* AIM OF THE EXERCISE *
The lines to copy are those in the listing that hold the word "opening".

════

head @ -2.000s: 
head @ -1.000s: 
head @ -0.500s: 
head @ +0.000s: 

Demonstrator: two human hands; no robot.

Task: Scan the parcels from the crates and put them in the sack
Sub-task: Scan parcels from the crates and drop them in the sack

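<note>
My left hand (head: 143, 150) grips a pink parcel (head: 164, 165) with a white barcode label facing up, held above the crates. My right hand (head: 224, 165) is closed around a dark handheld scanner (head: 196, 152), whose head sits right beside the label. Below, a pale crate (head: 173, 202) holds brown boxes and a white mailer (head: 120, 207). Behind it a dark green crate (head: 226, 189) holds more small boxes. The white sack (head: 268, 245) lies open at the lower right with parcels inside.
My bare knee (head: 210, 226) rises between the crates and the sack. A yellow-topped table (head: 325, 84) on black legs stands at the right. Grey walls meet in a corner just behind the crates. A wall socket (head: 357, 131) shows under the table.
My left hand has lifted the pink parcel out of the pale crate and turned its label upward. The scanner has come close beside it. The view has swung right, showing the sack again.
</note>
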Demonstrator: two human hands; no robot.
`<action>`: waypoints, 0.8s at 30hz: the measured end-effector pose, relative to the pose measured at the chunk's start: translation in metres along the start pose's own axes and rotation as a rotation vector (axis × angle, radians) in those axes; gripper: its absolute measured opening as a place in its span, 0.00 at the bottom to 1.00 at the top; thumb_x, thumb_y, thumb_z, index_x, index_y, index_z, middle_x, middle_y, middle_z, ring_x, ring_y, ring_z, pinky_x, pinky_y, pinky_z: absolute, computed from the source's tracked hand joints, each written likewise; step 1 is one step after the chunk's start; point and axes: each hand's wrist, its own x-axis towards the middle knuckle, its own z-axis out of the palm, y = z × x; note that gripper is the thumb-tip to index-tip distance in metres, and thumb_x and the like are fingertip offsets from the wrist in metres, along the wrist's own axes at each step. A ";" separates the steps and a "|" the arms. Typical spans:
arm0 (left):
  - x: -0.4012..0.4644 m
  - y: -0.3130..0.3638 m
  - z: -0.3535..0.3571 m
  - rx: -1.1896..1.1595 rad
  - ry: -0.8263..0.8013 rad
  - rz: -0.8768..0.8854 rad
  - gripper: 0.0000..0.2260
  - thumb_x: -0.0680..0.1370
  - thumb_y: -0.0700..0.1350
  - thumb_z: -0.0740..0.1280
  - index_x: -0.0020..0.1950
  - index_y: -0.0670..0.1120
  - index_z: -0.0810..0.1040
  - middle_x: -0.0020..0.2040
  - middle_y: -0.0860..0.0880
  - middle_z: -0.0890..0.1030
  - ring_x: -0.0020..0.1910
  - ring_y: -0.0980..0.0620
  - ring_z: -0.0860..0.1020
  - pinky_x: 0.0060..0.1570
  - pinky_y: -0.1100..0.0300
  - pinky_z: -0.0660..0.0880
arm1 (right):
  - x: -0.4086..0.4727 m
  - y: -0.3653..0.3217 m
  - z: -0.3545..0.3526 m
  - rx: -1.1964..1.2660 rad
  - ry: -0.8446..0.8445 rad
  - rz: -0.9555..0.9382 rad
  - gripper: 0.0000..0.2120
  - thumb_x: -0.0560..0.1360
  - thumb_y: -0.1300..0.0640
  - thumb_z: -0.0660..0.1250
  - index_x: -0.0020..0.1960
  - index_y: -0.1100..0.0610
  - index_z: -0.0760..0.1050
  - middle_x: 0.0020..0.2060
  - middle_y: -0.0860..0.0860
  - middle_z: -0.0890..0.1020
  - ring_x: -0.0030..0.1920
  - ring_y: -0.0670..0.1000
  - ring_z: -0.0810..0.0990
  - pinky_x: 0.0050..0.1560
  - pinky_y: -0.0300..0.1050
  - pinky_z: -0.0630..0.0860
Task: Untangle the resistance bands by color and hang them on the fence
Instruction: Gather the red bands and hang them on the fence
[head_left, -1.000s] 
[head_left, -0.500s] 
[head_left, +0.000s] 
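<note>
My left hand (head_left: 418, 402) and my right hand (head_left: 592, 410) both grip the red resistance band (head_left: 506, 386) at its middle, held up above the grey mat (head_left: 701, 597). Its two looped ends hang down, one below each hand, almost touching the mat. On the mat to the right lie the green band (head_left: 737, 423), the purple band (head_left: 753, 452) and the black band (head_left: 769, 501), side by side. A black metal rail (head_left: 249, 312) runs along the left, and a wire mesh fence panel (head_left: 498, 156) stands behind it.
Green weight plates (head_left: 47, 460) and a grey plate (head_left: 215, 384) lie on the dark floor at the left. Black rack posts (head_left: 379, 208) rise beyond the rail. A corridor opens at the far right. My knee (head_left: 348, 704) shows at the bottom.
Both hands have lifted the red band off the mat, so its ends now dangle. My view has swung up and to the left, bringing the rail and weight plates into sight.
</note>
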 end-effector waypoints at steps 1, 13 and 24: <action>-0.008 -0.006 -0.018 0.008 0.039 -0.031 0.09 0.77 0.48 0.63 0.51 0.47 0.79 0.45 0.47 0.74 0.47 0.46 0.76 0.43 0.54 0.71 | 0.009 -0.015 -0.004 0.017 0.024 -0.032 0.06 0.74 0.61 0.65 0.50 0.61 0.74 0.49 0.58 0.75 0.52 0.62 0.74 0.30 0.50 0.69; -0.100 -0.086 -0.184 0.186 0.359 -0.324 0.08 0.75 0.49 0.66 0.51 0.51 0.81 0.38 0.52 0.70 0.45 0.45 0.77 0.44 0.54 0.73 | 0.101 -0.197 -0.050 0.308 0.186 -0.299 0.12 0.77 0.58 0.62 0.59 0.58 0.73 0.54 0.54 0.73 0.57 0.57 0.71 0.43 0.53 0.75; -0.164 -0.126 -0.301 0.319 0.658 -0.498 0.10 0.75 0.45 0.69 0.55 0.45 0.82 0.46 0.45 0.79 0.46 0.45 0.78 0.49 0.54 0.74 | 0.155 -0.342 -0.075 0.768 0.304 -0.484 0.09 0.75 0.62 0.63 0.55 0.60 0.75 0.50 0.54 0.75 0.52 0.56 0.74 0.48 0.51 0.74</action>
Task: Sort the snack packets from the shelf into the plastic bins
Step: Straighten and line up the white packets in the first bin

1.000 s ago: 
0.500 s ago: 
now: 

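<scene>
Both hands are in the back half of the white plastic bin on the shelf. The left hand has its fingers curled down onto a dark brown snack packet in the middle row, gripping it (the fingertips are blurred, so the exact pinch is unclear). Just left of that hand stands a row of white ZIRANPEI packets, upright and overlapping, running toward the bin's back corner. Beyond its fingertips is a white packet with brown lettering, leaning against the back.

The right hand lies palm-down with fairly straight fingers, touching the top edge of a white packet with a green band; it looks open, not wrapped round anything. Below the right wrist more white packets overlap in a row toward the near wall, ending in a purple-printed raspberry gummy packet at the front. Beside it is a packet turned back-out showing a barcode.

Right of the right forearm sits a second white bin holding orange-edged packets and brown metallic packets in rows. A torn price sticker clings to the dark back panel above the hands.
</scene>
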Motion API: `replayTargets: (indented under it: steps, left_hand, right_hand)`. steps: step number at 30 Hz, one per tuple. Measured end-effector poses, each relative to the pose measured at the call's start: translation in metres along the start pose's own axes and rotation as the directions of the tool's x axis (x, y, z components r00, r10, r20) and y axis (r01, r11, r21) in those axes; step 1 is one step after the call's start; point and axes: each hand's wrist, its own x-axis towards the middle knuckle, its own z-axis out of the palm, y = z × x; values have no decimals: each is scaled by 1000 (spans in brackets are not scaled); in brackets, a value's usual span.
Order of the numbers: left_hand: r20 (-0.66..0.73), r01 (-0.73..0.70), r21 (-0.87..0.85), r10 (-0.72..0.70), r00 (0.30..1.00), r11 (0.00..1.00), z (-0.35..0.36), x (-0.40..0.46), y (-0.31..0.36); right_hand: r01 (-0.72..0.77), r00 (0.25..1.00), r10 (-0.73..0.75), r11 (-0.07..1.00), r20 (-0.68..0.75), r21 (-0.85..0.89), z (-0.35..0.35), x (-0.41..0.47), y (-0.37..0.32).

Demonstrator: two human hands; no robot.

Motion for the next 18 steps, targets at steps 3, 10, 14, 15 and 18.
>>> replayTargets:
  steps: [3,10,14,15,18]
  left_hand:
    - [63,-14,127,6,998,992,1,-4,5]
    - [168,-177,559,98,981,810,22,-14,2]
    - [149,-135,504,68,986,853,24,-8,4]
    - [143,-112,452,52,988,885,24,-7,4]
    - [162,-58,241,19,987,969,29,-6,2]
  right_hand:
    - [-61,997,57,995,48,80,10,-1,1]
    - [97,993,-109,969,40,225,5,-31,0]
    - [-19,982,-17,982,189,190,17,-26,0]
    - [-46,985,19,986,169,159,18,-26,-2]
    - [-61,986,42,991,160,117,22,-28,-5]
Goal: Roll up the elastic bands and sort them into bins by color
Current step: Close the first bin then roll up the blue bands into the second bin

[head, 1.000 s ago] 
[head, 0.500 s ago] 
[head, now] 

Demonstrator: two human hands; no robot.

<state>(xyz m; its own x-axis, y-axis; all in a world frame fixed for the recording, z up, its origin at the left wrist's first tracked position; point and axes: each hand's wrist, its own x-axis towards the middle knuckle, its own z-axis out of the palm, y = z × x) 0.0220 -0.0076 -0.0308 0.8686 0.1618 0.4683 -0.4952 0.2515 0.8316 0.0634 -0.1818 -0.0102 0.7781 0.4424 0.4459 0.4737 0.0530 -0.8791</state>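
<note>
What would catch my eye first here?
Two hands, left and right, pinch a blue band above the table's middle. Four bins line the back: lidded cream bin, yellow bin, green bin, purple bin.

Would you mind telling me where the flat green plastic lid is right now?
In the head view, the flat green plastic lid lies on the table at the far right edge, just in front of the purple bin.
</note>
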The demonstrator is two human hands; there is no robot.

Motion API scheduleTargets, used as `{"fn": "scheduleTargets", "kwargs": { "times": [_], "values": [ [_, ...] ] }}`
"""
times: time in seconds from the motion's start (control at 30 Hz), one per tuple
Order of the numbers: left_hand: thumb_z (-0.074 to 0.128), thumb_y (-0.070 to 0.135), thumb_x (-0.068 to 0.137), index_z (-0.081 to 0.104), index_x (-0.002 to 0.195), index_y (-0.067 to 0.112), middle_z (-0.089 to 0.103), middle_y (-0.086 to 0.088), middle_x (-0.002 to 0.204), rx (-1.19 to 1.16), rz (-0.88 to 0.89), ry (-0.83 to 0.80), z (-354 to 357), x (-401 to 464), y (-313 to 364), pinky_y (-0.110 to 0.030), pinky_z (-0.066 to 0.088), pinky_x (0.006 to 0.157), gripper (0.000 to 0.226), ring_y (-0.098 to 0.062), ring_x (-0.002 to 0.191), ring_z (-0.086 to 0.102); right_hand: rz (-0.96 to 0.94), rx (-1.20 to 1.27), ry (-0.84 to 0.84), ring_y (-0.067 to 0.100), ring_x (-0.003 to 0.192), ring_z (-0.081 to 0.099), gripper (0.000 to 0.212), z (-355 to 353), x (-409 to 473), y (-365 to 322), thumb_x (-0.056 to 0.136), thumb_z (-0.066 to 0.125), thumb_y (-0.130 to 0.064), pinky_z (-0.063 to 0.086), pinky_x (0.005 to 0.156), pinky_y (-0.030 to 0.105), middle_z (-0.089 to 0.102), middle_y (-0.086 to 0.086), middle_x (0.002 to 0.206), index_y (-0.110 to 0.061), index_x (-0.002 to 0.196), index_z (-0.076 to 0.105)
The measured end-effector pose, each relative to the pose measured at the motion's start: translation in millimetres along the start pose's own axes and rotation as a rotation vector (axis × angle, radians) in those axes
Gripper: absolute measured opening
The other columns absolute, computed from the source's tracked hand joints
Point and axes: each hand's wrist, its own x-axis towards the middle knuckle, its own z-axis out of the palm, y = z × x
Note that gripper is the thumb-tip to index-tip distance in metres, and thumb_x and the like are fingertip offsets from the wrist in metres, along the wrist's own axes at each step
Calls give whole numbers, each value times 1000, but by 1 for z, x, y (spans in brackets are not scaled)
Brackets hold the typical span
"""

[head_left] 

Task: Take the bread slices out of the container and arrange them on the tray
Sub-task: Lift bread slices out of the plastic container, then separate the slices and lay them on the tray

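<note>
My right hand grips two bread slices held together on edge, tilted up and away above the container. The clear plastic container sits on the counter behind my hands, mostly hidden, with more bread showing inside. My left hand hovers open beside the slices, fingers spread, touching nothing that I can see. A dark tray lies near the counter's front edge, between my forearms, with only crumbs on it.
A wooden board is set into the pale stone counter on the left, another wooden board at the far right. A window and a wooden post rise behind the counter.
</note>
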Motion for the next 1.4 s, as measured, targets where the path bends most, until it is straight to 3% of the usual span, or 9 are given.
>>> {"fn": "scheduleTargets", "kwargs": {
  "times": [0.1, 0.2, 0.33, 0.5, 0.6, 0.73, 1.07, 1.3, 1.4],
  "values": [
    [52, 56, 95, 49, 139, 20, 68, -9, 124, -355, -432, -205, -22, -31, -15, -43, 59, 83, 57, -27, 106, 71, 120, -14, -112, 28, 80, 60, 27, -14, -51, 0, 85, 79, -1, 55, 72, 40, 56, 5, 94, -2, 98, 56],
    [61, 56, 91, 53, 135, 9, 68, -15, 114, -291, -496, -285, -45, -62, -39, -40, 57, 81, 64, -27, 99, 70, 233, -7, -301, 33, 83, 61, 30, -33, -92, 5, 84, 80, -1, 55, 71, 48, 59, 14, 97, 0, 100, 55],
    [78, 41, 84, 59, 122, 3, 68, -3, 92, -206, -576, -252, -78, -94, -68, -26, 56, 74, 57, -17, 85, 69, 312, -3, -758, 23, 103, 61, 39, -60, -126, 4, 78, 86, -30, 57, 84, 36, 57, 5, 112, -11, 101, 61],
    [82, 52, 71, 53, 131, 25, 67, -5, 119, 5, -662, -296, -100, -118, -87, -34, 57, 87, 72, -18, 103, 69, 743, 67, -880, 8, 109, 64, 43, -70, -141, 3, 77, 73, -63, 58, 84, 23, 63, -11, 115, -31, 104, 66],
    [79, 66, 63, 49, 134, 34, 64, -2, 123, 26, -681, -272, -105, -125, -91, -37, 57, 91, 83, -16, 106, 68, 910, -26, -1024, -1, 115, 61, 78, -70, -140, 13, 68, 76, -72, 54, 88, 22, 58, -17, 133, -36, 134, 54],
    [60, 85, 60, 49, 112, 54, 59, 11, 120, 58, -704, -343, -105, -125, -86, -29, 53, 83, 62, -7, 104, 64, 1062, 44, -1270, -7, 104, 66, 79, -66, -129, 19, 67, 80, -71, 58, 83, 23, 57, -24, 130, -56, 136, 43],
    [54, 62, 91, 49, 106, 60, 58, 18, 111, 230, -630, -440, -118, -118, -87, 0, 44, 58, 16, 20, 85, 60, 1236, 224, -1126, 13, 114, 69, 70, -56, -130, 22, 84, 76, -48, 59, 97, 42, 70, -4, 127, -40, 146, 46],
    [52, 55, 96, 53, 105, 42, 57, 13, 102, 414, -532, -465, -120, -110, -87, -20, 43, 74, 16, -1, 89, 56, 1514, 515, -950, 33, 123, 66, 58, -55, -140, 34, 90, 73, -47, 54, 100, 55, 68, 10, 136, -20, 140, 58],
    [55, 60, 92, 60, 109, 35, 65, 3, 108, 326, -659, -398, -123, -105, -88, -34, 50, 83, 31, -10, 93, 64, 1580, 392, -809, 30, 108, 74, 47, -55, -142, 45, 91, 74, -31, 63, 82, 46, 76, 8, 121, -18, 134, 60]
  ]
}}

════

* YOUR SOLUTION *
`<action>`: waypoints, 0.8s at 30hz: the measured end-effector pose, relative to the pose measured at the chunk's start: translation in metres along the start pose's own axes and rotation as a rotation vector (axis × angle, radians) in those axes; gripper: its absolute measured opening as a place in its span, 0.00 at the bottom to 1.00 at the top; thumb_x, thumb_y, thumb_z, index_x, index_y, index_z, middle_x, middle_y, middle_z, ring_x, ring_y, ring_z, pinky_x, pinky_y, pinky_z: absolute, computed from the source's tracked hand joints, each written likewise; step 1 is one step after the chunk's start; point and axes: each hand's wrist, its own x-axis towards the middle knuckle, its own z-axis out of the palm, y = z × x; note that gripper is the thumb-tip to index-tip distance in metres, and thumb_x and the like are fingertip offsets from the wrist in metres, along the wrist's own axes at each step. A ";" separates the steps and a "|" the arms. Typical spans:
Gripper: absolute measured opening

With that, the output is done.